• _What is being asked_
The full listing below should be repeated exactly.

---------- Input data ----------

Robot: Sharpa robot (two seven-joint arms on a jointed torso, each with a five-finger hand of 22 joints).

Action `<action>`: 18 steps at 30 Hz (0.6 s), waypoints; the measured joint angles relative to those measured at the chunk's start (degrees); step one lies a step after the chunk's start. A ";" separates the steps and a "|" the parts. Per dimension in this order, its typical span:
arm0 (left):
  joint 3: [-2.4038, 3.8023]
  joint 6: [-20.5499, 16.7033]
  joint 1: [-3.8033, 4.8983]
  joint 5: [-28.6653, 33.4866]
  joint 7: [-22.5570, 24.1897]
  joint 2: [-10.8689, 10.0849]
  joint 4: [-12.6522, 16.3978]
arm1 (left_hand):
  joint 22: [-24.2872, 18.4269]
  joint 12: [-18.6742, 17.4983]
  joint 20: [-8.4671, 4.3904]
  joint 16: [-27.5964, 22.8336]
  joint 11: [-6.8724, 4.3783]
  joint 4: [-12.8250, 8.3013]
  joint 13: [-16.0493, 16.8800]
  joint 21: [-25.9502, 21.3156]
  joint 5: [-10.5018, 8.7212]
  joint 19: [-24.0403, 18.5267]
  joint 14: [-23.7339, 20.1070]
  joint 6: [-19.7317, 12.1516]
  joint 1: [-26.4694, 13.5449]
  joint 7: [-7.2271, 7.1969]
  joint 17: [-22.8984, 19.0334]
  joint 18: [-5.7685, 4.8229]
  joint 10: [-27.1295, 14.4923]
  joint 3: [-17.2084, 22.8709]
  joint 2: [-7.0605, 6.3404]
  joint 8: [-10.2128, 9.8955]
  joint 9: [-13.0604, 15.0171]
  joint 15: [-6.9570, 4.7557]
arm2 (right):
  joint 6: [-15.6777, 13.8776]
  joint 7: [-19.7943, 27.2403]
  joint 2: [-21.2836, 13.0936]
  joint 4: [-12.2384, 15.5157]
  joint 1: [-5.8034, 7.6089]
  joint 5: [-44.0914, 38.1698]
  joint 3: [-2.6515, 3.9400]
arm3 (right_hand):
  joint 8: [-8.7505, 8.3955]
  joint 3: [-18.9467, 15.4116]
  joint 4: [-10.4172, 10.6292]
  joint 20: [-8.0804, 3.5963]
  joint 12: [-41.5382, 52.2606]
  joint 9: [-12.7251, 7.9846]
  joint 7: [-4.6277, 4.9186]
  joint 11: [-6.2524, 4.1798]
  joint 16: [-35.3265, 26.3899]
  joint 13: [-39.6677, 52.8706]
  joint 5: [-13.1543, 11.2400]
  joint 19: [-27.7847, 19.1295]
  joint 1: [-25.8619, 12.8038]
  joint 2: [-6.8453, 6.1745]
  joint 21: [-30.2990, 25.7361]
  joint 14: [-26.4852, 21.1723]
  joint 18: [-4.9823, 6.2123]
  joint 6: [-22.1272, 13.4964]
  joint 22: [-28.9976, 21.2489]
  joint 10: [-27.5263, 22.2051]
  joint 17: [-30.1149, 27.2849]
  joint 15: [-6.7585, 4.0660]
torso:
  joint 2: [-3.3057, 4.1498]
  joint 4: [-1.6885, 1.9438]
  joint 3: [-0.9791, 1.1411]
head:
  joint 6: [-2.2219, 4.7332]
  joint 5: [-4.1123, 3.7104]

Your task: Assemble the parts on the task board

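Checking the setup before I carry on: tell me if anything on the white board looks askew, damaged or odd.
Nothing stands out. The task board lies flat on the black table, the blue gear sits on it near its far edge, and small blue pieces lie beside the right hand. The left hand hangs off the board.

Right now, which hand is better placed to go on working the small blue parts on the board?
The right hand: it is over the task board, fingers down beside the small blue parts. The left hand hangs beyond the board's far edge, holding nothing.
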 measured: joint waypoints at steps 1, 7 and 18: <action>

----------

• _Answer to this problem_
Robot: Sharpa robot (two seven-joint arms on a jointed torso, each with a five-finger hand of 22 joints).

Action `<action>`: 18 steps at 30 Hz (0.6 s), waypoints; the measured joint angles relative to those measured at the chunk's start (degrees); step one lies a step after the chunk's start. A ";" separates the steps and a "|" the parts. Per dimension in this order, its typical span:
arm0 (left):
  joint 3: [-2.4038, 3.8023]
  joint 6: [-20.5499, 16.7033]
  joint 1: [-3.8033, 4.8983]
  joint 5: [-28.6653, 33.4866]
  joint 7: [-22.5570, 24.1897]
  joint 2: [-10.8689, 10.0849]
  joint 4: [-12.6522, 16.3978]
arm1 (left_hand):
  joint 22: [-24.2872, 18.4269]
  joint 12: [-18.6742, 17.4983]
  joint 20: [-8.4671, 4.3904]
  joint 16: [-27.5964, 22.8336]
  joint 11: [-6.8724, 4.3783]
  joint 4: [-12.8250, 8.3013]
  joint 13: [-16.0493, 16.8800]
  joint 21: [-25.9502, 21.3156]
  joint 5: [-10.5018, 8.7212]
  joint 19: [-24.0403, 18.5267]
  joint 14: [-23.7339, 20.1070]
  joint 6: [-19.7317, 12.1516]
  joint 1: [-26.4694, 13.5449]
  joint 7: [-7.2271, 7.1969]
  joint 17: [-22.8984, 19.0334]
  joint 18: [-5.7685, 4.8229]
  joint 10: [-27.1295, 14.4923]
  joint 3: [-17.2084, 22.8709]
  joint 2: [-7.0605, 6.3404]
  joint 8: [-10.2128, 9.8955]
  joint 9: [-13.0604, 15.0171]
  joint 15: [-6.9570, 4.7557]
arm2 (right):
  joint 6: [-15.6777, 13.8776]
  joint 7: [-19.7943, 27.2403]
  joint 2: [-21.2836, 13.0936]
  joint 4: [-12.2384, 15.5157]
  joint 1: [-5.8034, 7.6089]
  joint 5: [-44.0914, 38.1698]
  joint 3: [-2.6515, 3.9400]
arm3 (right_hand):
  joint 8: [-8.7505, 8.3955]
  joint 3: [-18.9467, 15.4116]
  joint 4: [-10.4172, 10.6292]
  joint 20: [-8.0804, 3.5963]
  joint 12: [-41.5382, 52.2606]
  joint 9: [-12.7251, 7.9846]
  joint 7: [-4.6277, 4.9186]
  joint 11: [-6.2524, 4.1798]
  joint 16: [-35.3265, 26.3899]
  joint 13: [-39.6677, 52.8706]
  joint 5: [-13.1543, 11.2400]
  joint 19: [-27.7847, 19.1295]
  joint 1: [-25.8619, 12.8038]
  joint 2: [-6.8453, 6.1745]
  joint 21: [-30.2990, 25.7361]
  joint 14: [-26.4852, 21.1723]
  joint 18: [-4.9823, 6.2123]
  joint 6: [-22.1272, 13.4964]
  joint 22: [-28.9976, 21.2489]
  joint 10: [-27.5263, 22.2051]
  joint 17: [-30.1149, 27.2849]
  joint 15: [-6.7585, 4.0660]
torso:
  joint 2: [-3.3057, 4.1498]
  joint 4: [-1.6885, 1.9438]
  joint 3: [-0.9791, 1.1411]
head:
  joint 6: [-2.2219, 4.7332]
  joint 5: [-4.1123, 3.7104]

Your task: Assemble the parts on the task board

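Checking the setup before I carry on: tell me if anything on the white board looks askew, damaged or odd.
Nothing stands out. The task board lies flat on the black table, the blue gear sits on it near its far edge, and small blue pieces lie beside the right hand. The left hand hangs off the board.

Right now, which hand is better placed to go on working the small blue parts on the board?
The right hand: it is over the task board, fingers down beside the small blue parts. The left hand hangs beyond the board's far edge, holding nothing.
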 measured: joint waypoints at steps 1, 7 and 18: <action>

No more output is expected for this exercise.